#### Your instructions
Print nothing but the lines below starting at the line that holds "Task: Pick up" and ending at the line that holds "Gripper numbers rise", including both, each exactly as written.

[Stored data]
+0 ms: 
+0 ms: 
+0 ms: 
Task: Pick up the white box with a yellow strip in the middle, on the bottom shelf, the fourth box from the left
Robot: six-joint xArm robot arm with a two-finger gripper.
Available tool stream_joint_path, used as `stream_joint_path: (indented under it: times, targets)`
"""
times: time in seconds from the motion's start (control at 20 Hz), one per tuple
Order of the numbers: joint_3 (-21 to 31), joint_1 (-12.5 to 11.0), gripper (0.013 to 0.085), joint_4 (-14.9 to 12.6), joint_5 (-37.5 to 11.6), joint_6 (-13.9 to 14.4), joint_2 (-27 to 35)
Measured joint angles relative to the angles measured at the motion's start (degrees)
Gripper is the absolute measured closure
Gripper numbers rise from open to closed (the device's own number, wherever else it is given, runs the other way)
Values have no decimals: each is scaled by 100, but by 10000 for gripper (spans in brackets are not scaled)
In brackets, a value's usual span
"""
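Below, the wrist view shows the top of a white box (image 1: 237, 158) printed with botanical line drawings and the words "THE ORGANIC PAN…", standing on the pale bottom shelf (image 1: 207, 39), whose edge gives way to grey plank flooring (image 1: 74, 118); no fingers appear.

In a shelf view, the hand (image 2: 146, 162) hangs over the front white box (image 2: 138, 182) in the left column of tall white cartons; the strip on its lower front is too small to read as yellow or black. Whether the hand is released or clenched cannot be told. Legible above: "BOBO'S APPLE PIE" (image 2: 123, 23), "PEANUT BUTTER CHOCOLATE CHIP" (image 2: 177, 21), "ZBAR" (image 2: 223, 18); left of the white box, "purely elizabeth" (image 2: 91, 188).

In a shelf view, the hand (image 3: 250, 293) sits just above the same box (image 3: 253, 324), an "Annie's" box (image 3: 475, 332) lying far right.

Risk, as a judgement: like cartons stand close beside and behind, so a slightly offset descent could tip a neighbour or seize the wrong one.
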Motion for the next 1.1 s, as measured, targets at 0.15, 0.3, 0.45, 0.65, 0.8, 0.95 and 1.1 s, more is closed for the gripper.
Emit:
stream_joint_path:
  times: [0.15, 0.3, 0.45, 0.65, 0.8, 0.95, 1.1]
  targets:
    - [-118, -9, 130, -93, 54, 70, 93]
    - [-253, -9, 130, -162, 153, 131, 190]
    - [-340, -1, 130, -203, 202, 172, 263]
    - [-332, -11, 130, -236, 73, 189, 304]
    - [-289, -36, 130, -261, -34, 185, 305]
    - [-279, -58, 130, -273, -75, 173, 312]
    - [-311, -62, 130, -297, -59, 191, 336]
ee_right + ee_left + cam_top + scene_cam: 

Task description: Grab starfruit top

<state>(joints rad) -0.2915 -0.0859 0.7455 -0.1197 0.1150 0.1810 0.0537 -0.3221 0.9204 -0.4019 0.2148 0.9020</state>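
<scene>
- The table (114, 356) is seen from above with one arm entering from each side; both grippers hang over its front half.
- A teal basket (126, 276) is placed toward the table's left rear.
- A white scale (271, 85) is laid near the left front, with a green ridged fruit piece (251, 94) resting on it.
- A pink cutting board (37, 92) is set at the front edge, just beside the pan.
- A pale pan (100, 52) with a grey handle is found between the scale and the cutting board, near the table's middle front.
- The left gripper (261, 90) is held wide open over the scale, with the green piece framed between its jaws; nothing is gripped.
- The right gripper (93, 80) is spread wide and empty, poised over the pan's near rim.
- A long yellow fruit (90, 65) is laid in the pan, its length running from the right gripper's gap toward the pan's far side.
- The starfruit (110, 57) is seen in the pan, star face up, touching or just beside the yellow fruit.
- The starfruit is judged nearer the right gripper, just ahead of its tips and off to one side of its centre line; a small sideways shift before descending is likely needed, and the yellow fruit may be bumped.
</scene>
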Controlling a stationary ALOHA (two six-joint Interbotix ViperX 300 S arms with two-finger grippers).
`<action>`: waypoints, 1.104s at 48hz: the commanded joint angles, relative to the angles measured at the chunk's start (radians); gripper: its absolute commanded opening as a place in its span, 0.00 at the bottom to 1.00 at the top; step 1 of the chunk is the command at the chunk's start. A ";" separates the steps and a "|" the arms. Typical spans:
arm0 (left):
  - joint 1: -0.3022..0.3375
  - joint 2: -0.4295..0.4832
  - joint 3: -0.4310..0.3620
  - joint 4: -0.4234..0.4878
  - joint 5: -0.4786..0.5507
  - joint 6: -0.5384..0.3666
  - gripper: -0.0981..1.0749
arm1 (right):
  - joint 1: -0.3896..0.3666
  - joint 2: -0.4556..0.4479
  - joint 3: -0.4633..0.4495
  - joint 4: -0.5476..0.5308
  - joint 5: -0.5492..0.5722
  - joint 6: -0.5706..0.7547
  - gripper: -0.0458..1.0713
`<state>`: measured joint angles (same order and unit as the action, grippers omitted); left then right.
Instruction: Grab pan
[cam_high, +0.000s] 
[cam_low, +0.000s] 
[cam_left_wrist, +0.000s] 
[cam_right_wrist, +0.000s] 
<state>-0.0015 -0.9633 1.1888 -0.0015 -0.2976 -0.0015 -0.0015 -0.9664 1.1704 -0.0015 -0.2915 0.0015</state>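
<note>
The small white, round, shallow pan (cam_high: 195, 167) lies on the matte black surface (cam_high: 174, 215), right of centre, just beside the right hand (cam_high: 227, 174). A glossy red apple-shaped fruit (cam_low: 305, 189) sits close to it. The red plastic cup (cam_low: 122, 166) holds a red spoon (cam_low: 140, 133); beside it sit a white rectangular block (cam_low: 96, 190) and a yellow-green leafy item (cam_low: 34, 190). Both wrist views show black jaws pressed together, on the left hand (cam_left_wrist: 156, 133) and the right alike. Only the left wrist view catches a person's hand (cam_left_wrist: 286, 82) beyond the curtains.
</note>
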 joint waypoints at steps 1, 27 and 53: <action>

#### Task answer
Task: Pick up the white box with a yellow strip in the middle, on the bottom shelf, the fourth box from the left
Robot: six-joint xArm robot arm with a two-finger gripper.
Available tool stream_joint_path, used as `stream_joint_path: (indented under it: times, targets)`
"""
times: time in seconds from the motion's start (control at 20 Hz), one per tuple
Order of the numbers: joint_3 (-21 to 31), joint_1 (-12.5 to 11.0), gripper (0.013 to 0.085), joint_4 (-14.9 to 12.6), joint_5 (-37.5 to 11.6), joint_6 (-13.9 to 14.4), joint_2 (-27 to 35)
Measured joint angles relative to the angles measured at the motion's start (degrees)
Gripper is the absolute measured closure
Gripper numbers rise from open to closed (the device's own number, wherever else it is given, runs the other way)

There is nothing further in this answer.